2. For Game Design: It represents a missed opportunity. In an era where narrative adventure games were struggling, 3 Dimensions of Murder doubled down on linear, puzzle-based progression with no meaningful stakes or branching. It offered no innovation to the genre beyond the licensed skin. Its legacy is not one of influence on other adventure games, but as a high-water mark (or low point, depending on perspective) for the specific sub-genre of “TV show forensic adventure.” It showed that such games could be competent and faithful, but also creatively stagnant. The Telltale that would later revolutionize interactive drama was still two years away from Sam & Max Save the World and six from The Walking Dead. This game is a fossil of their earlier, less ambitious period.
Conclusion: A Competent, Constrained Investigation
CSI: Crime Scene Investigation – 3 Dimensions of Murder is a game of two, conflicting dimensions. On one hand, it is the most polished and mechanically user-friendly entry in the original CSI adventure trilogy. The freedom to analyze evidence directly in the lab, the 3D object manipulation, the simplified DNA comparison, and the exemplary voice acting are tangible, meaningful improvements that address longstanding player frustrations. It feels more like “doing CSI” than its predecessors.
On the other hand, it is a game utterly enslaved by its own formula. The narrative is predictable, the puzzles are linear and consequence-free, the world is visually sterile, and the core gameplay loop of scanning for hotspots remains a tedious chore disguised as investigation. The absence of any reward for excellence—no unlockables, no narrative branches, no alternate endings—saps the motivation to engage deeply. The PS2 port’s additional case highlights the series’ cynical, compartmentalized approach to content, where a bonus case on one platform is simply repackaged as a sequel on another.

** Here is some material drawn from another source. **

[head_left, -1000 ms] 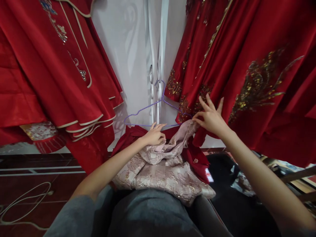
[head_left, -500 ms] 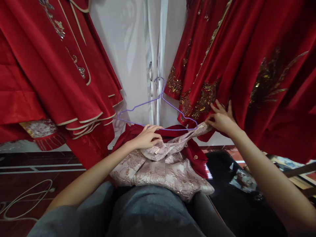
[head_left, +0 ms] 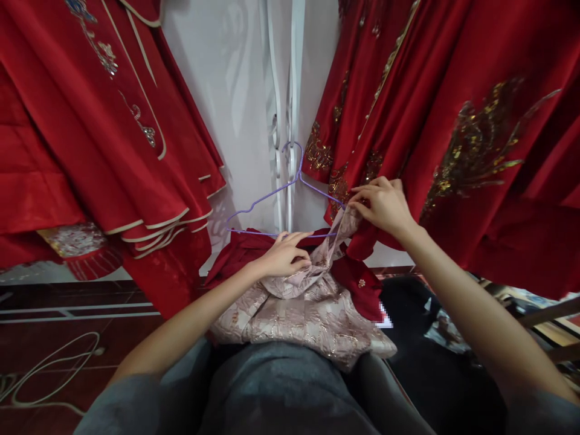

Ultimately, 3 Dimensions of Murder is a shy turn toward modernity. It dragged the CSI adventure series, kicking and screaming, into the third dimension, but it could not—or would not—drag it out of the 1990s adventure game design paradigm. It is a must-play for CSI completionists and an curious, dated artifact for students of licensed game history. For everyone else, it remains a perfectly serviceable, forgettable evening’s distraction that captures the look of the CSI world but only a fraction of its investigative thrill. Its place in history is secure as the game that modernized the series’ presentation, but its failure to modernize its design is the very reason its sequels would soon follow, and eventually, be eclipsed by Telltale’s own later, revolutionary work. It is a solid, sterile, and ultimately safe piece of forensic entertainment.